09. Ansprache zu Foicy am Fest der hl. Radegundis am 13.08.1886
Meine lieben Kinder, das Fest der hl. Radegundis vereinigt uns in diesem Augenblick in unserer kleinen Kapelle. Diese Heilige wurde einst in Foicy außerordentlich verehrt. Die Reliquien, die in der Kirche von St. Parres verehrt werden, kommen von Foicy, so wie alle anderen kostbaren Reliquien dieses Heiligtums, das daran so reich ist.

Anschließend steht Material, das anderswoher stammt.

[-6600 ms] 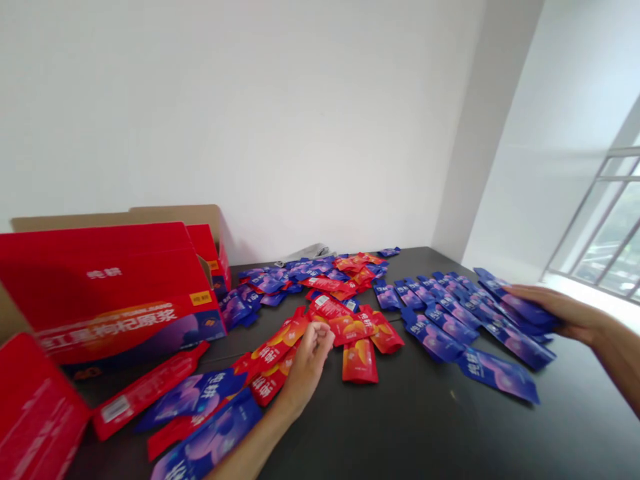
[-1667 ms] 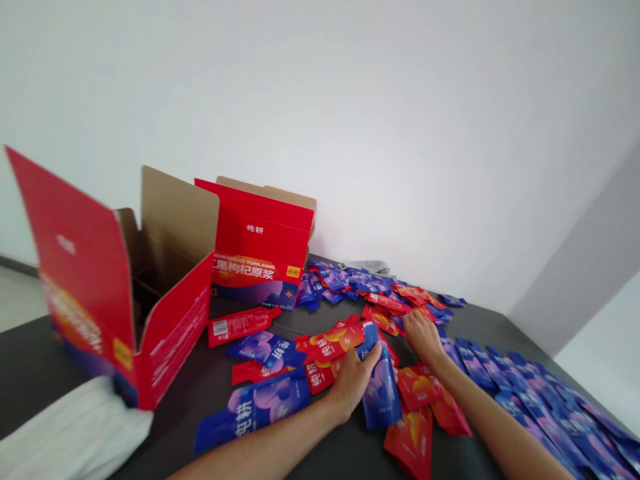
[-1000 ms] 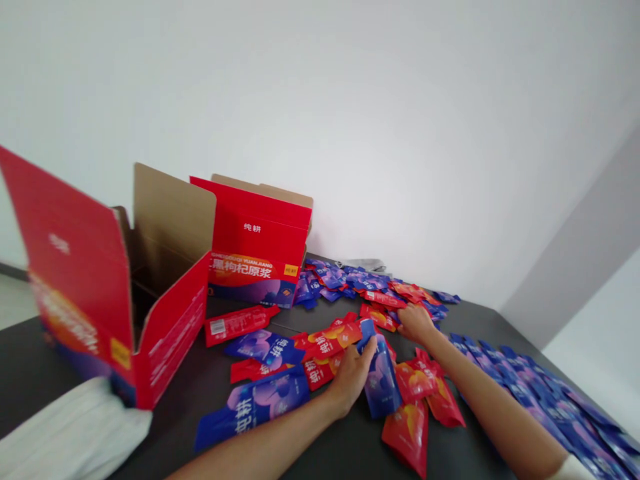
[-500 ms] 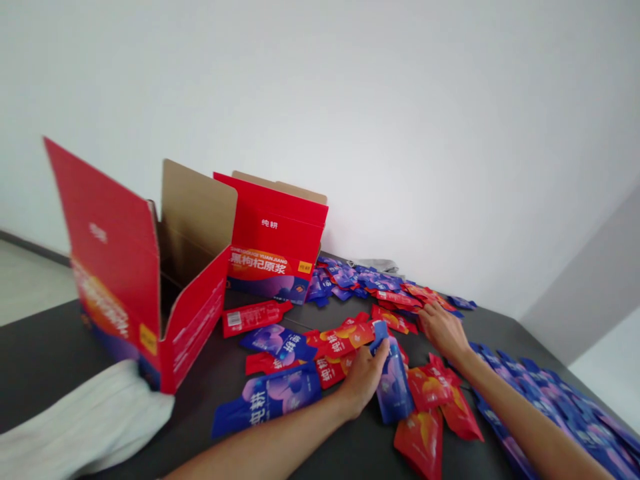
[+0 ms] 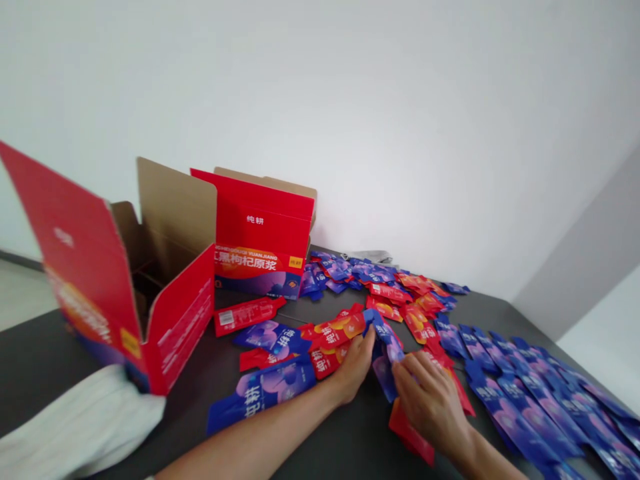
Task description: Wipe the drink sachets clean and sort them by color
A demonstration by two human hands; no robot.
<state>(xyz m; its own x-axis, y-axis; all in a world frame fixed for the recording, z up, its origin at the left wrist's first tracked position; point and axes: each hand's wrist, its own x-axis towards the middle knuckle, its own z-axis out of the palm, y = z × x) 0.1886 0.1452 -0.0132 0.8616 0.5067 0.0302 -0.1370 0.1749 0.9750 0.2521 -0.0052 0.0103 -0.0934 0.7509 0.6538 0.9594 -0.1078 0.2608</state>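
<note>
My left hand (image 5: 354, 368) is closed on a blue pouch (image 5: 384, 335) that stands tilted over the dark table (image 5: 320, 447). My right hand (image 5: 429, 400) lies just right of it, fingers curled on the lower edge of the same blue pouch, over several red pouches (image 5: 417, 323). Red and blue pouches (image 5: 280, 343) lie scattered to the left of my left hand. A big blue pouch (image 5: 263, 393) lies along my left forearm.
An open red carton (image 5: 165, 320) stands at the left, a second red carton (image 5: 260, 257) behind it by the wall. Rows of blue pouches (image 5: 525, 400) cover the right of the table. A mixed heap (image 5: 360, 272) lies at the back. White cloth (image 5: 75, 427) sits at lower left.
My right hand has drawn back from the red pouches at the far middle to the blue pouch beside my left hand. My left hand has stayed on that pouch.
</note>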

Vor der französischen Revolution existierte eine viel besuchte Pilgerfahrt zur hl. Radegundis. Und ich glaube, es war gegen 1765, dass die Nonnen von Foicy das Gelände erwarben, auf dem die Quelle fließt, die man „Radegundisquelle“ nennt. Das Kloster erstreckte sich nicht über den Graben hinaus, den ihr kennt und der den Nonnen nicht gehörte. Diese gute Schwestern waren nicht reich und brachten ein schweres Opfer, um diese Quelle zu erwerben. Dafür versetzten sie ihre Klostermauer sogar weiter hinaus.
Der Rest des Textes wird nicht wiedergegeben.